どうやら、ライトさんを運ぼうとしているようでしたが、気絶しかけていて重い上に地面が揺れていて上手く立ち上がることが出来なかったようです。
そんな状態でもワタシに逃げるように2人は言います。けれど、ここまで来たのですからワタシは、はいそうですかと逃げるわけにも行きませんでした。
「ライトさんを運ぶのを手伝いますっ! ですから、早く逃げましょう!!」
「っ!? ありがとう。それじゃあ、頼めるかしら?」
「はいっ!」
そう言って、ワタシはルーナさんとシターちゃんと共にライトさんを担いで歩き始めました。
その後ろでは元副団長が何か喚いていましたが、無視を続けていると狂ったように笑い始めているのか笑い声しか聞こえませんでした。
そして、ワタシたちは急ぎながらも、転ばないようにしつつ移動を続け人間の国側へと戻るために歩き続けていましたが……それよりも先に地面の崩落が始まってきたらしく、後ろからゴゴゴという音が聞こえ始めました。
チラリと後ろに目をやってみると、地面が崩れて行くのが見え……崩れた地面から水が噴出しているのも見えました。
「これは……急いだほうが良いですね」
「そう、ね……。でも、安全に行かないと」
「そ、そう……ですねっ!」
ワタシの言葉に、背後に迫り来る危機に表情を硬くしながら、ライトさんを連れてワタシたちは歩きますが……やはり重いです。
そんなライトさんは意識が朦朧としているようですが、迫り来る現状を理解できているらしく……うなされるようにワタシたちに話しかけます。
「ぼくのことは……いいから……3人とも、早く……逃げて……」
「嫌よライくん! わたしたちはライくんを見捨ててなんて行かないわよ!」
「そうです、シターたちはライト様を見捨てたりなんて出来ません!!」
「まあ、そういうことですので、諦めて運ばれて行ってください」
憤る2人を見ながら、ワタシはライトさんにそう言うとライトさんは複雑な表情をしていました。
ですが、現実は非情な物で……あと少しで地面が崩壊していない場所に辿り着こうとしていたところで、ワタシたちの足は空を斬りました。
「「「あ……っ」」」
フワッとした浮遊感を感じ、髪が逆立つのが見え……ワタシたちは落下して行くのを感じました。
これは……マズいですっ!! ルーナさんとシターちゃんも同じように落下して行ってるのか、既にその姿は無く……ワタシは即座に決断をしました。
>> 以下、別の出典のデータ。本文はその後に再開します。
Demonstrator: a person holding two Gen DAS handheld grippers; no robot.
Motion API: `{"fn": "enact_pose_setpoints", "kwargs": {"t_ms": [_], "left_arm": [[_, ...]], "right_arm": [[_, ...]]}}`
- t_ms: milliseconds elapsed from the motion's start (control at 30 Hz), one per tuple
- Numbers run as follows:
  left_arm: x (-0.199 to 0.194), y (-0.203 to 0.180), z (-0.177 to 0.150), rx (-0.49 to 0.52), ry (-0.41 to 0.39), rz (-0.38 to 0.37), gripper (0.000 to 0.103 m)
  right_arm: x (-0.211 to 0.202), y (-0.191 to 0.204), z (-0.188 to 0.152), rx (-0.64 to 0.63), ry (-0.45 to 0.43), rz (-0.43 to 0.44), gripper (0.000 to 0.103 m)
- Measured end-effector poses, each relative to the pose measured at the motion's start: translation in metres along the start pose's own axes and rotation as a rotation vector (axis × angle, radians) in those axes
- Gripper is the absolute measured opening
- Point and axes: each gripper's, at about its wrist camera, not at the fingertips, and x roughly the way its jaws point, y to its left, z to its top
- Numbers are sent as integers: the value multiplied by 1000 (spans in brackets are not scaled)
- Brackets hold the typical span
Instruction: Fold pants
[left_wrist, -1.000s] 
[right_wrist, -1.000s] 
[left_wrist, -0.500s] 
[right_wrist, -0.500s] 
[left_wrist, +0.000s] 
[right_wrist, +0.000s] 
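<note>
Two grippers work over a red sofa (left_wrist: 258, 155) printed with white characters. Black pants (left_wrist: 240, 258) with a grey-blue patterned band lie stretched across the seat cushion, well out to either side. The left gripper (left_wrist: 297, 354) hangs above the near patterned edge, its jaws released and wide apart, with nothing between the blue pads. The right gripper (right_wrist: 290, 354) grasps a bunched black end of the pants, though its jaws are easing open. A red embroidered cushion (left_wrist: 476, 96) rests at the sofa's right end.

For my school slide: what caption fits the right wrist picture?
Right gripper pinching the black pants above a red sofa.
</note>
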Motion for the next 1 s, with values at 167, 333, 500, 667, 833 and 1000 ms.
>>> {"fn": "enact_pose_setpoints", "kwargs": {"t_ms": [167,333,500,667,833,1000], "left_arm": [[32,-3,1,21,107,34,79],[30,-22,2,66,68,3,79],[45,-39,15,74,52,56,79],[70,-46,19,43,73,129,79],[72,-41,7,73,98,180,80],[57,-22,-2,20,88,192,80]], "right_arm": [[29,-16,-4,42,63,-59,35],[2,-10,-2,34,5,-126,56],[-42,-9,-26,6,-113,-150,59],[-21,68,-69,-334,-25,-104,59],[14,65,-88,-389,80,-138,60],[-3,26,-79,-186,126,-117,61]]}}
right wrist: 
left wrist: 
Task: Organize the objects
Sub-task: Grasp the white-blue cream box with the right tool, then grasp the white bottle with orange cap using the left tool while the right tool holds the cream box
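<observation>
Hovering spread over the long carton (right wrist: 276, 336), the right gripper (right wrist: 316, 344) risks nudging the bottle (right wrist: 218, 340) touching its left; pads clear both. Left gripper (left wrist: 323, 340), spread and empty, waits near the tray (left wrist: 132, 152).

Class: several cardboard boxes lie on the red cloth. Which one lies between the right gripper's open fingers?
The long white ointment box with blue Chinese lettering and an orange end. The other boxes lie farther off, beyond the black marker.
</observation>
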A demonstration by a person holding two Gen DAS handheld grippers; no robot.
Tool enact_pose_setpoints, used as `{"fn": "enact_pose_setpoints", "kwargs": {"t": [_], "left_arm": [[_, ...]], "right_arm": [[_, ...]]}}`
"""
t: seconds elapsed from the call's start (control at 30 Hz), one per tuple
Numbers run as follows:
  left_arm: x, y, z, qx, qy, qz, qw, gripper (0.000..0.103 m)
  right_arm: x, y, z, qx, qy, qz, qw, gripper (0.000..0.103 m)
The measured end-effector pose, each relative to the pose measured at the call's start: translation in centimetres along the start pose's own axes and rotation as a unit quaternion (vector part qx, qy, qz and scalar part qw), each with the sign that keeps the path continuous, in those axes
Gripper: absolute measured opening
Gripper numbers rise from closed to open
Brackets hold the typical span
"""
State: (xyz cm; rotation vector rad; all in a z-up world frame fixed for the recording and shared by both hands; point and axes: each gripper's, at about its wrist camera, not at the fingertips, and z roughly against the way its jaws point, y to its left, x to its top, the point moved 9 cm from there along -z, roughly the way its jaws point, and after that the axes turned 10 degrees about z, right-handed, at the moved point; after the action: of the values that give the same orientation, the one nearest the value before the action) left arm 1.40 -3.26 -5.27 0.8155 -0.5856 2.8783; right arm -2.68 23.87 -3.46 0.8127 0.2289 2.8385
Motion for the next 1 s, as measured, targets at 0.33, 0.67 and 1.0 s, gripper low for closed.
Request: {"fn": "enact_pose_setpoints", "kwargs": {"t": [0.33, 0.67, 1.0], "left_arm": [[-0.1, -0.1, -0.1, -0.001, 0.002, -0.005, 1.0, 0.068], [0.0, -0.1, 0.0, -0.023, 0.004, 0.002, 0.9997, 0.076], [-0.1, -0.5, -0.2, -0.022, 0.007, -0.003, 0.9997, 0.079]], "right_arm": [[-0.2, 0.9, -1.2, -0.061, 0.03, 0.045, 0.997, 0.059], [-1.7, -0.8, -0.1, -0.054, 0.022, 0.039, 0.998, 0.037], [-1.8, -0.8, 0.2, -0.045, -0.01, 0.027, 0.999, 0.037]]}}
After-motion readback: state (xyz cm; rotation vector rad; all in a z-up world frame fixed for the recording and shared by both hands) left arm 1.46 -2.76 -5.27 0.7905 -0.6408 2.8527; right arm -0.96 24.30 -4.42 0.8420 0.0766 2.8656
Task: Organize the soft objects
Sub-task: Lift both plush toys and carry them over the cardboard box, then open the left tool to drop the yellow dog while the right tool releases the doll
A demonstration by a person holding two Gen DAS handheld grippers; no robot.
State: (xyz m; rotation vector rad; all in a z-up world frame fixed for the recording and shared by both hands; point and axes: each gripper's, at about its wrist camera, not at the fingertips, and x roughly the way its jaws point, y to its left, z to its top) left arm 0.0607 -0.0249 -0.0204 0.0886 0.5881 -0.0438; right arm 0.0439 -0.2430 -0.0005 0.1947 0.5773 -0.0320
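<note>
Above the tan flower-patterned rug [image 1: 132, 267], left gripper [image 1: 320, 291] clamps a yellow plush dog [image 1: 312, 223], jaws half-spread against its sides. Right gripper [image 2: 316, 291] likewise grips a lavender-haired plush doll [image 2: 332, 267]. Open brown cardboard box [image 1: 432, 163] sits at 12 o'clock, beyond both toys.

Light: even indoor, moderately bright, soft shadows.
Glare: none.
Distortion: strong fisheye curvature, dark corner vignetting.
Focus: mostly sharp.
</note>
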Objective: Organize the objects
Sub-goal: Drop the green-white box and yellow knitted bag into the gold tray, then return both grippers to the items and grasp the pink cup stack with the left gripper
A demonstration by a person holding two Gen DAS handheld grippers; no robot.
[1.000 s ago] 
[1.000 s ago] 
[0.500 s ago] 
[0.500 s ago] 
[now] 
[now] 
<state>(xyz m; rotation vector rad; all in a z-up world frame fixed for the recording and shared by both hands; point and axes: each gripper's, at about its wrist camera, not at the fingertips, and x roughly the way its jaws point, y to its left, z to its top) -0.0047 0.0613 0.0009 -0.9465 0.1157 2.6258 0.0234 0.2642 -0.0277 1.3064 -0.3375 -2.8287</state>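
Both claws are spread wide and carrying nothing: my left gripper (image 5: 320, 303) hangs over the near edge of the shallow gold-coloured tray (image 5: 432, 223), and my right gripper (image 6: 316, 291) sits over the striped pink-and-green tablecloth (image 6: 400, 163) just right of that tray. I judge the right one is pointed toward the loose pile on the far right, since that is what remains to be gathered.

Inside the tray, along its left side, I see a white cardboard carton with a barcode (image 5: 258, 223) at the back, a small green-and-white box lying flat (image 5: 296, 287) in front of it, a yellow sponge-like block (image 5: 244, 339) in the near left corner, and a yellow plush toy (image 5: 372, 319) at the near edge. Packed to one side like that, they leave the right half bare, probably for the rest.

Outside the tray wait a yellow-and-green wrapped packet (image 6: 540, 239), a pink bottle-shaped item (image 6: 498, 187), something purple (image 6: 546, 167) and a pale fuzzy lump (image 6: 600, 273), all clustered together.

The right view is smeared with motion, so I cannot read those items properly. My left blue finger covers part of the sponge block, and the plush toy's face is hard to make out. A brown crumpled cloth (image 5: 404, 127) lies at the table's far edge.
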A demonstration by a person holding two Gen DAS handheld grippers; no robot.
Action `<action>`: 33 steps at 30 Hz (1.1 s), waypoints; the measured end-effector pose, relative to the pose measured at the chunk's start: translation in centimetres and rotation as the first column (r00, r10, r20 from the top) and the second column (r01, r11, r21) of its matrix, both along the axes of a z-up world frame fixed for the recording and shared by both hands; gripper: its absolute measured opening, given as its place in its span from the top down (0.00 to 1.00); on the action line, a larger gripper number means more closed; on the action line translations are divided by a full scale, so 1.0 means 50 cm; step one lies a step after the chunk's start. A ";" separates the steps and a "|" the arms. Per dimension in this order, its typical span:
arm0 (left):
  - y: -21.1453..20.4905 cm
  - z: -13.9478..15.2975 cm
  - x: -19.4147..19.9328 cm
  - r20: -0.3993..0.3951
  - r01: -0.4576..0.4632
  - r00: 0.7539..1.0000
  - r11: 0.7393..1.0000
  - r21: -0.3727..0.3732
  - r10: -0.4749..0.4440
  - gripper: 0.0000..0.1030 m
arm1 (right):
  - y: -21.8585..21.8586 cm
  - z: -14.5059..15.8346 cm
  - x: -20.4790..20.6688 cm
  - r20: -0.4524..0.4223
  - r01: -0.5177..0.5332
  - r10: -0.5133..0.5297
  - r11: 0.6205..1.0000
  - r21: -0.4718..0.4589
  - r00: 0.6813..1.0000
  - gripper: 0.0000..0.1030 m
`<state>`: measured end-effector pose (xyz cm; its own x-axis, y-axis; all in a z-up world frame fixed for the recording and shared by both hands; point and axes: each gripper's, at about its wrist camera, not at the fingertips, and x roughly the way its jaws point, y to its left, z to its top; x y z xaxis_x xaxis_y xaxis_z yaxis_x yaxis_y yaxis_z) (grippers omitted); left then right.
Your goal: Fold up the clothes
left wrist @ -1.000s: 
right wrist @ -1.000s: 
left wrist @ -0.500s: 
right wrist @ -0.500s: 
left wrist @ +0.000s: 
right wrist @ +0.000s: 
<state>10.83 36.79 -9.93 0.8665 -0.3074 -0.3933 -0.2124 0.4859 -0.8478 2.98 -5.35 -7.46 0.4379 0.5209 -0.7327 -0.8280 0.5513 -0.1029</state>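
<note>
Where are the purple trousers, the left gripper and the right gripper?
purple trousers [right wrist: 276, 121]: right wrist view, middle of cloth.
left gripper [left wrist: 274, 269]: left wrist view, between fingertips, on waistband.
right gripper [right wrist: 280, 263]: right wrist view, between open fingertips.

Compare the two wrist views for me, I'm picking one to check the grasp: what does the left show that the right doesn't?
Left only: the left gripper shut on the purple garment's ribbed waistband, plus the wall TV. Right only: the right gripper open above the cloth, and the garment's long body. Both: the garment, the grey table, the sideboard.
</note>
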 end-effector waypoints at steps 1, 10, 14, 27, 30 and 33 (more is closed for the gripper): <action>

「小父さん! フォードくん!! 聞こえていたら、ライトさんをお願い、します……っっ!!」
そう力強く叫び、ワタシは力を込めて同じく落下して行くライトさんを、中空から空高く投げました。
そして、運良くワタシの投擲はライトさんの身体を崖上へと飛ばしたようです。
ですがワタシはそれを確認することは出来ないまま、視界が水に包み込まれました。
直後、叩きつけるほどの奔流がワタシの身体を襲い、浮き上がることが出来ずに溺れて行きました。そして……急激な落下感と同時にワタシの意識は闇へと落ちて行きました。